Production et microscopie imageuse à vie multiparamètre en fluorescence de cellules vivantes (FLIM) de sphéroïdes multicellulaires

Dans ce travail, nous présentons et comparons les méthodes de formation de sphéroïdes qui peuvent être utilisées pour l’analyse du métabolisme cellulaire et de la distribution de l’oxygène à l’aide de la microscopie à cellules vivantes. Ces dernières années, la microscopie d’imagerie à durée de vie de fluorescence a été largement utilisée pour étudier les biomarqueurs métaboliques tels que le NADPH et le FAD dans les cellules vivantes, et plusieurs nanoparticules fluorescentes ont été développées pour multiplexer ces mesures avec l’imagerie de l’oxygénation des cellules et des tissus. Les sphéroïdes multicellulaires, les organoïdes et les organes sur puce peuvent reproduire un microenvironnement complexe, semblable à celui d’in vivo, minimisant ainsi le besoin de recherche sur les animaux.

Pour la production de sphéroïdes, nous montrons différentes méthodes de formation, pouvant aller d’un débit faible à élevé. Ils mettent également en évidence leur accessibilité optique, leur compatibilité avec les microscopes d’imagerie à durée de vie de fluorescence et la possibilité d’inclure des composants de matrice extracellulaire. Ainsi, même si les modèles 3D in vitro fournissent un meilleur contexte que les cultures 2D, leur grande variabilité, leur faible reproductibilité et leurs rapports expérimentaux incomplets restent un problème.

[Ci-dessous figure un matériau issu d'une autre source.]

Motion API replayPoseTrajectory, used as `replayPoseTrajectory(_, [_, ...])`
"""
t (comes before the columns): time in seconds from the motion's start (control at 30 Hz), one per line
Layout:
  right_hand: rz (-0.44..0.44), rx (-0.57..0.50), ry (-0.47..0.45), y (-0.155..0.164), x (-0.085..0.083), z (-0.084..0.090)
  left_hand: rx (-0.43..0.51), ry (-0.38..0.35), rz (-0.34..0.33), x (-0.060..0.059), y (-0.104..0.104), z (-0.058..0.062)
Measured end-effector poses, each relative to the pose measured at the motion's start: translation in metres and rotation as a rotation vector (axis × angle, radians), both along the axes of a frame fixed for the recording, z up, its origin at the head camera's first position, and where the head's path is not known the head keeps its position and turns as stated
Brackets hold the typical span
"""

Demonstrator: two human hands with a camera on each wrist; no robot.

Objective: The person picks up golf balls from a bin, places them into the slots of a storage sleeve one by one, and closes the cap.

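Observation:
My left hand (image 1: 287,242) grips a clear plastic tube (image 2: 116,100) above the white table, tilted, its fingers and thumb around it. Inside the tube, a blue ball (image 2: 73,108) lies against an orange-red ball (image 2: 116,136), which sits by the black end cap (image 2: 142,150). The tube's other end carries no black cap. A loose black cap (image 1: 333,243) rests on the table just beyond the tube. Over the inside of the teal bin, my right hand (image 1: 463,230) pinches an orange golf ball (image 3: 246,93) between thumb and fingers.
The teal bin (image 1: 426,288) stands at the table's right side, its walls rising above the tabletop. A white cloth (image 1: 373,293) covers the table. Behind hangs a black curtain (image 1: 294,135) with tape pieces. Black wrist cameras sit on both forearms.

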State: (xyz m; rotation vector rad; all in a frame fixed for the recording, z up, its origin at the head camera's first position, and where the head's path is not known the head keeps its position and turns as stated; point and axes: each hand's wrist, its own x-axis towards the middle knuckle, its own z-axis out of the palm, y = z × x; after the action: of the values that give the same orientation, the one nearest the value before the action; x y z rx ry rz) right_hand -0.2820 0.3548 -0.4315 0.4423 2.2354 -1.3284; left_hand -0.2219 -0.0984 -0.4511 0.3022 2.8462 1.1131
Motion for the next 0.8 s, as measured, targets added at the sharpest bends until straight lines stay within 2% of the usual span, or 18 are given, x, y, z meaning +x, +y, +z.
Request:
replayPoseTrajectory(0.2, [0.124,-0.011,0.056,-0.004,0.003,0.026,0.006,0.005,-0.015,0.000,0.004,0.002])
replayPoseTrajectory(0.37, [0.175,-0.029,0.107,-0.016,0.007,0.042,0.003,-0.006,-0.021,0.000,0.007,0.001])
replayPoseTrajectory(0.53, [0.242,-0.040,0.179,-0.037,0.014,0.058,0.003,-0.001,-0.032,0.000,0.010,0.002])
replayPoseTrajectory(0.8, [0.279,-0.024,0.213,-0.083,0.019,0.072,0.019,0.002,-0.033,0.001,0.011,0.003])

Des paramètres tels que la taille du sphéroïde, la composition en nutriments, la viscosité extracellulaire et même les méthodes de formation des sphéroïdes peuvent tous conduire à une hétérogénéité cellulaire accrue. Avec ce protocole, nous visons à harmoniser et à standardiser les méthodes de production de sphéroïdes, en mettant en évidence les aspects clés importants pour l’analyse continue de la vie et multiparamétrique des sphéroïdes à l’aide de la microscopie FLIM.